Tout le monde a des «images» en tête, des associations d’idées: stérilisations forcées (féminines surtout) dans les régimes totalitaires et les démocraties (il s’agit de femmes pauvres et·ou déviantes); stérilisations encouragées par l’offre d’une prime (transistor ou réveil) en Inde… Mais combien, y compris dans les milieux libertaires connaissent l’histoire du véritable réseau européen qui s’est tissé, à partir de l’Autriche, pour permettre aux camarades qui le souhaitaient de se faire opérer. Son action donna pourtant lieu à force surveillance policière, poursuites et condamnations. Il se prolongea par la suite dans le mouvement des Jeunes libertaires où militèrent les ami·e·s Hellyette Bess, Marcel Viaud, André Bernard… C’est tout un pan de l’action anarchiste dans le domaine de la contraception masculine et·ou du refus d’enfanter, une histoire militante qui s’est interrompue pour l’essentiel au milieu des années 1970, qui est décrit ici pour la première fois.

La vasectomie s’inscrit aussi, depuis les mêmes années 70, dans une recherche associative (plutôt que relevant du militantisme politique) sur la contraception masculine. La relative facilité, au moins pour les pères de famille, d’accéder aujourd’hui à l’«opération vasectomie» fait d’autant mieux ressortir les assignations plus contraignantes à la reproduction dont les femmes font l’objet. L’autrice évoque d’ailleurs les relations nécessairement contradictoires, voire conflictuelles, que les féministes entretiennent avec les hommes partisans – et parfois exagérément fiers – de la vasectomie. De ce point de vue, on peut se féliciter que le sujet soit aujourd’hui (et enfin!) traité par une femme.

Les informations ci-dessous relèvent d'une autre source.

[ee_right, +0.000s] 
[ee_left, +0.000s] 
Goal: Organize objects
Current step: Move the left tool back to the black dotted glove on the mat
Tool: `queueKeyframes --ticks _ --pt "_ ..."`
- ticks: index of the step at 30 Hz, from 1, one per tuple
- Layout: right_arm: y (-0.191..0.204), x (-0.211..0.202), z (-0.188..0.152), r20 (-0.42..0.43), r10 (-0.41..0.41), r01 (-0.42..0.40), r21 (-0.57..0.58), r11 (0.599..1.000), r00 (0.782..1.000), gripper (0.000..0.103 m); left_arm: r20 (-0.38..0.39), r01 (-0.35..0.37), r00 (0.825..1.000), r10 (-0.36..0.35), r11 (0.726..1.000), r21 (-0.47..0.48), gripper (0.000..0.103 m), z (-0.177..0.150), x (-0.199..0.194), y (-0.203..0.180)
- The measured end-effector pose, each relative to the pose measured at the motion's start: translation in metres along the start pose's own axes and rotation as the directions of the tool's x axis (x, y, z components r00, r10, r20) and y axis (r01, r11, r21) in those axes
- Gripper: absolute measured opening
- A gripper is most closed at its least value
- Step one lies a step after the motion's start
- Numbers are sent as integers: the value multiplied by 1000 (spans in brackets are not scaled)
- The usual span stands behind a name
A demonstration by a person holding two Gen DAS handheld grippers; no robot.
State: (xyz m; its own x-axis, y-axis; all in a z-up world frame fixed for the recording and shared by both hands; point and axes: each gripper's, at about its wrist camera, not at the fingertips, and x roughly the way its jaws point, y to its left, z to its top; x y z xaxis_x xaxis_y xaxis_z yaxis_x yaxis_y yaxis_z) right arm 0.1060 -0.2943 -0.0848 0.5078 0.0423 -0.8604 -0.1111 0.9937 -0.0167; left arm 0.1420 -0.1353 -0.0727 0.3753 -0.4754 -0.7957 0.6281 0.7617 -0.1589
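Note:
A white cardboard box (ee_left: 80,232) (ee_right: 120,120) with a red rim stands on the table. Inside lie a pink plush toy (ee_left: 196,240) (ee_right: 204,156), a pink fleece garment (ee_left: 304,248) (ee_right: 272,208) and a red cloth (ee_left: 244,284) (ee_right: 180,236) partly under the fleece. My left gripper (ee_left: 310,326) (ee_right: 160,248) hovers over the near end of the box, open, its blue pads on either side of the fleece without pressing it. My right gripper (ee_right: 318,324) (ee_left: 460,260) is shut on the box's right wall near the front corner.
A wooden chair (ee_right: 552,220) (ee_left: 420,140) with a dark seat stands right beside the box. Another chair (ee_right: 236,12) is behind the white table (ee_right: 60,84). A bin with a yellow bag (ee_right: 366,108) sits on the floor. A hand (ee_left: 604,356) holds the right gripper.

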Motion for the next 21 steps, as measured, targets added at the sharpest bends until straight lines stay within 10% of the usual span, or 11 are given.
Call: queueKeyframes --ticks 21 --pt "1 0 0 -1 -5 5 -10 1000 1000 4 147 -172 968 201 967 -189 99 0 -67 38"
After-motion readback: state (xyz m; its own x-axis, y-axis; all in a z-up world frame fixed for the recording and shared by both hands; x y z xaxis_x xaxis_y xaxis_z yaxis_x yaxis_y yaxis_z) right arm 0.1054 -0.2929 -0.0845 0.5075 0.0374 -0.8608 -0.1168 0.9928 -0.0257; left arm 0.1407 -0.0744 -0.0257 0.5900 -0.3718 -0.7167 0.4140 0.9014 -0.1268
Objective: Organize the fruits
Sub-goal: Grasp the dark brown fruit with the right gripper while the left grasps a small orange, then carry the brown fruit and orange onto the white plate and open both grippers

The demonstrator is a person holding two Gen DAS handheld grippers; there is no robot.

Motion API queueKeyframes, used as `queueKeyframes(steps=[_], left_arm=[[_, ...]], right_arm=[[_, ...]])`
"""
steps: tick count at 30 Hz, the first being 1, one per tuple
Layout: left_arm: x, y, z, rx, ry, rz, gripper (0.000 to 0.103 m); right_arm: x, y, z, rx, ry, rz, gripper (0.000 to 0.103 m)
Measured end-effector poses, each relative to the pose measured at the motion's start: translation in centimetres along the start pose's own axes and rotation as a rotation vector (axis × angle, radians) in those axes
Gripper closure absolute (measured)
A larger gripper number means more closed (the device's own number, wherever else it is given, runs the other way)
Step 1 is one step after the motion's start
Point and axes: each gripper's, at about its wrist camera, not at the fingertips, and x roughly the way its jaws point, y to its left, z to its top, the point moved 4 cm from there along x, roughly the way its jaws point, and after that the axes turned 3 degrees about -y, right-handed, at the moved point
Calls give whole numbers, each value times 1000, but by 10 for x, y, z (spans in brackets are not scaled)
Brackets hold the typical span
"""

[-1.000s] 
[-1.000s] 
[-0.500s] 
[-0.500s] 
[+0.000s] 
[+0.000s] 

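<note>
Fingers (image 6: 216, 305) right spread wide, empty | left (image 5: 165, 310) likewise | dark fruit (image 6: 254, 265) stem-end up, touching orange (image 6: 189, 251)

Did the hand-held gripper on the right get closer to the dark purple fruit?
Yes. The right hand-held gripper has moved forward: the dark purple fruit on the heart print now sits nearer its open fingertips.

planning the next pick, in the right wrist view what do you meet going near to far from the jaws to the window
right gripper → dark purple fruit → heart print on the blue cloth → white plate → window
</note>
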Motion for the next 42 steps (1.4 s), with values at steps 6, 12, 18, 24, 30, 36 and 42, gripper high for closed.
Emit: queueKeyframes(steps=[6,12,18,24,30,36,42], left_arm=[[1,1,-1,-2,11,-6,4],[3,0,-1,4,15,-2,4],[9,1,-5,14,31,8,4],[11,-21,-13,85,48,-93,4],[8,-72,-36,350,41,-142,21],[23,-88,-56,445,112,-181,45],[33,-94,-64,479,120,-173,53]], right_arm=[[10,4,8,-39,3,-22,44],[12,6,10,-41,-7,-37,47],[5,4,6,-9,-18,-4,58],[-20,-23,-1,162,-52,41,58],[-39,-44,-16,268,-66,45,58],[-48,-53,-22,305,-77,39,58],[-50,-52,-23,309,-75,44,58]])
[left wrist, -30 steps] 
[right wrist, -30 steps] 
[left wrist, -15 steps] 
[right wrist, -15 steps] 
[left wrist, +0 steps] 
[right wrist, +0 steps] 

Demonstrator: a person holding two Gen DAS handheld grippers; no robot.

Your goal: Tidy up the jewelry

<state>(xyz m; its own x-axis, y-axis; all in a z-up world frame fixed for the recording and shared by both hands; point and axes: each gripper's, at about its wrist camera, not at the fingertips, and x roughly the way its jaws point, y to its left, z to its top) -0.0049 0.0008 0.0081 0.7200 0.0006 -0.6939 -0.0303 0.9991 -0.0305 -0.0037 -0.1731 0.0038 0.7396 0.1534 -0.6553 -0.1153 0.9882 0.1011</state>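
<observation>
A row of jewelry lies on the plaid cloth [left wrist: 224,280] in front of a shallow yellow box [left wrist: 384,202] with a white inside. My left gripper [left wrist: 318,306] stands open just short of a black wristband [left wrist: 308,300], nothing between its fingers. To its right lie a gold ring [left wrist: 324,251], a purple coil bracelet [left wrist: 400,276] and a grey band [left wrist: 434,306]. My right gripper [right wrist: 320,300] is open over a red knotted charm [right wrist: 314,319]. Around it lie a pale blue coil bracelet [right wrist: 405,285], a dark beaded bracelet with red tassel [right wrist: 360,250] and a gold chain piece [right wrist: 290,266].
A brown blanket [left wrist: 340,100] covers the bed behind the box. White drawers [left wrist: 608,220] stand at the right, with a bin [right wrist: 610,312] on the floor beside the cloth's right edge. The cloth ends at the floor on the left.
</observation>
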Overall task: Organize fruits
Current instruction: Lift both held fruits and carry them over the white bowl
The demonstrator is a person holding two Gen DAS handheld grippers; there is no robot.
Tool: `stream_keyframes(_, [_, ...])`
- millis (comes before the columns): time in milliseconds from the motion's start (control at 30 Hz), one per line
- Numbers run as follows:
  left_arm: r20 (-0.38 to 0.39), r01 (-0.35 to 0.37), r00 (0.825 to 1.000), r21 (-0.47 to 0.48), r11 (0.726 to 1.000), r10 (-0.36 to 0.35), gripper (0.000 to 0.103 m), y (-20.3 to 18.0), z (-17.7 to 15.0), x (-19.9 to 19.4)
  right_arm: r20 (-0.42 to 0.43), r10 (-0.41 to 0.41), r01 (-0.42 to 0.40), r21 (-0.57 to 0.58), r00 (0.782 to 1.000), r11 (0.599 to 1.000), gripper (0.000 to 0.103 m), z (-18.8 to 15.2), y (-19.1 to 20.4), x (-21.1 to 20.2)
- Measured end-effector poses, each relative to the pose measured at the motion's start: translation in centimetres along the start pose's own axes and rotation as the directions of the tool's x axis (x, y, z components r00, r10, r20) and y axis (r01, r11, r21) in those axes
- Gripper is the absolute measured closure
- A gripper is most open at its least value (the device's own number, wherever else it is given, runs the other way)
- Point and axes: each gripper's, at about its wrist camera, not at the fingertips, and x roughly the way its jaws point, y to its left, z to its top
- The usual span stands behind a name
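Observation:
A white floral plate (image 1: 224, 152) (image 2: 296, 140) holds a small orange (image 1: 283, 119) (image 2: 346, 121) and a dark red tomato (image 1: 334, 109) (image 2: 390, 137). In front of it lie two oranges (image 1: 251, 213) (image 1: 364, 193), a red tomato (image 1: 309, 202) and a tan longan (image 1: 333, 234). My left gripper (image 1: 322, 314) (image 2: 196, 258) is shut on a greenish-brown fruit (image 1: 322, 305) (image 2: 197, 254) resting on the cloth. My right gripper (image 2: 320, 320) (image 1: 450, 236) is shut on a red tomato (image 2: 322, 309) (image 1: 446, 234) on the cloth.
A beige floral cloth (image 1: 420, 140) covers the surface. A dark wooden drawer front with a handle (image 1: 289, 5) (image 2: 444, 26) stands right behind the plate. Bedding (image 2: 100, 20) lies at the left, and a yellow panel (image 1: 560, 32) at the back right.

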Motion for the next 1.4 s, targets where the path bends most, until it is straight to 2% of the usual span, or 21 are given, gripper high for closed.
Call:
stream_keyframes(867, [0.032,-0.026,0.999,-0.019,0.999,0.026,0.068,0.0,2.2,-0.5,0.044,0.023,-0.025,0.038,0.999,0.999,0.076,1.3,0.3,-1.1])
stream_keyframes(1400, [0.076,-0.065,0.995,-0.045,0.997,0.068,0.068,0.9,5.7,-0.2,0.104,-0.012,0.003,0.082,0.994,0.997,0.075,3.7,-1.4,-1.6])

Le livre directement publié par Libertalia au format poche permettra aux militant·e·s et aux curieux et curieuses de se réapproprier une histoire mal connue et de s’informer sur une question située à l’exacte intersection de l’intime et du politique. Celles et ceux qui voudront approfondir l’étude du sujet, notamment resitué dans l’histoire de la médicalisation du corps et du sexe se reporteront avec profit au texte complet de la thèse d’Élodie Serna, qui sera publié en novembre prochain aux Presse universitaires de Rennes (PUR) et dont je signalerai la parution.